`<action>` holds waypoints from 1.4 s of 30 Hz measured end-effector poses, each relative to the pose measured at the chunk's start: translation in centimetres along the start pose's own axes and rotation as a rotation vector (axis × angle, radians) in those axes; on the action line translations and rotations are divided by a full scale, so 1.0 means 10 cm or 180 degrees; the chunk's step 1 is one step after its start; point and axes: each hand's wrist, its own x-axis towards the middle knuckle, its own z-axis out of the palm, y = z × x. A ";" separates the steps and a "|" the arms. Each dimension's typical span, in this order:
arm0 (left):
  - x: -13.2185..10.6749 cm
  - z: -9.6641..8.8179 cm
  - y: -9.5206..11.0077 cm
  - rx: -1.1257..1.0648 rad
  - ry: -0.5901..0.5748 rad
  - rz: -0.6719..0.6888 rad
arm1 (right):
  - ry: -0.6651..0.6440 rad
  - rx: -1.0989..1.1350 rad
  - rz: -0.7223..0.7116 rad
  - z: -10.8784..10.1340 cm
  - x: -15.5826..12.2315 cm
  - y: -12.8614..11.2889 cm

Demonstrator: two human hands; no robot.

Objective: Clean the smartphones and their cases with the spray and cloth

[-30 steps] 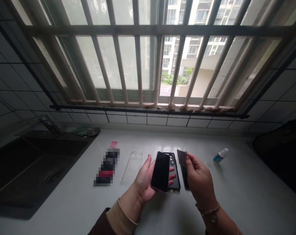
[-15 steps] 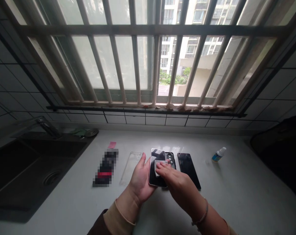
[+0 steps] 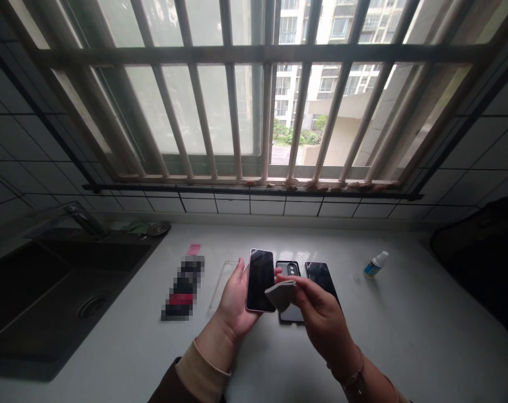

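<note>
Lifted off the screen of the phone (image 3: 260, 280) since the earlier frame, the grey cloth (image 3: 281, 295) now sits just beside it, pinched between the fingers (image 3: 298, 282) of the right hand (image 3: 321, 319), which are clamped together on its folded edge. The left hand (image 3: 234, 299) holds the phone above the front edge of the desk (image 3: 304, 238), a little left of its middle, with the dark screen facing up and the fingers curled around its back.

Below the hands, a black phone case (image 3: 288, 268) lies with its camera cut-outs showing, partly hidden by the cloth and the right hand. Just right of it lies a second black phone (image 3: 320, 275), and to the left, mostly behind the left hand, is a clear phone case (image 3: 217, 294). Further left are a pink slip (image 3: 193, 249) and a package (image 3: 183, 288), its print too blurred to read. Near the desk's right side stands a small spray bottle (image 3: 375, 265) with a white top and blue label, its writing too small to read. A dark sink (image 3: 94, 240) is set into the desk's left end.
</note>
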 end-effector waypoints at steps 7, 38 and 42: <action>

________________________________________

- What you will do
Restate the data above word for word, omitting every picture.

- Expected output
`<action>` holds waypoints from 1.4 s of 30 Hz measured end-effector poses, each relative to the pose measured at the chunk's start: translation in centimetres along the start pose's own axes and rotation as a rotation vector (axis × angle, radians) in those axes; on the action line translations and rotations are divided by a full scale, so 1.0 means 10 cm or 180 degrees; the chunk's step 1 is one step after its start; point and axes: each hand's wrist, its own x-axis towards the middle knuckle, its own z-axis out of the palm, y = z × x. A ";" separates the steps and a "|" the arms. Each dimension's typical span, in this order:
arm0 (left):
  - x: -13.2185..10.6749 cm
  - z: -9.6641..8.8179 cm
  - y: -9.5206..11.0077 cm
  - rx: -1.1257..1.0648 rad
  - ry: -0.5901..0.5748 rad
  - rz: -0.6719..0.6888 rad
arm1 (right):
  - ry: -0.6651..0.6440 rad
  - rx: -1.0989..1.1350 rad
  - rz: -0.7223..0.7116 rad
  - z: -10.8784..10.1340 cm
  - x: -15.5826..12.2315 cm
  - y: -12.8614..11.2889 cm

Demonstrator: two human hands; no robot.

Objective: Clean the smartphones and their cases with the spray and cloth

[-30 steps] 
[-15 steps] 
[+0 steps] 

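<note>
Lifted off the screen of the phone (image 3: 260, 280) since the earlier frame, the grey cloth (image 3: 281, 295) now sits just beside it, pinched between the fingers (image 3: 298, 282) of the right hand (image 3: 321, 319), which are clamped together on its folded edge. The left hand (image 3: 234, 299) holds the phone above the front edge of the desk (image 3: 304, 238), a little left of its middle, with the dark screen facing up and the fingers curled around its back.

Below the hands, a black phone case (image 3: 288, 268) lies with its camera cut-outs showing, partly hidden by the cloth and the right hand. Just right of it lies a second black phone (image 3: 320, 275), and to the left, mostly behind the left hand, is a clear phone case (image 3: 217, 294). Further left are a pink slip (image 3: 193, 249) and a package (image 3: 183, 288), its print too blurred to read. Near the desk's right side stands a small spray bottle (image 3: 375, 265) with a white top and blue label, its writing too small to read. A dark sink (image 3: 94, 240) is set into the desk's left end.
</note>
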 end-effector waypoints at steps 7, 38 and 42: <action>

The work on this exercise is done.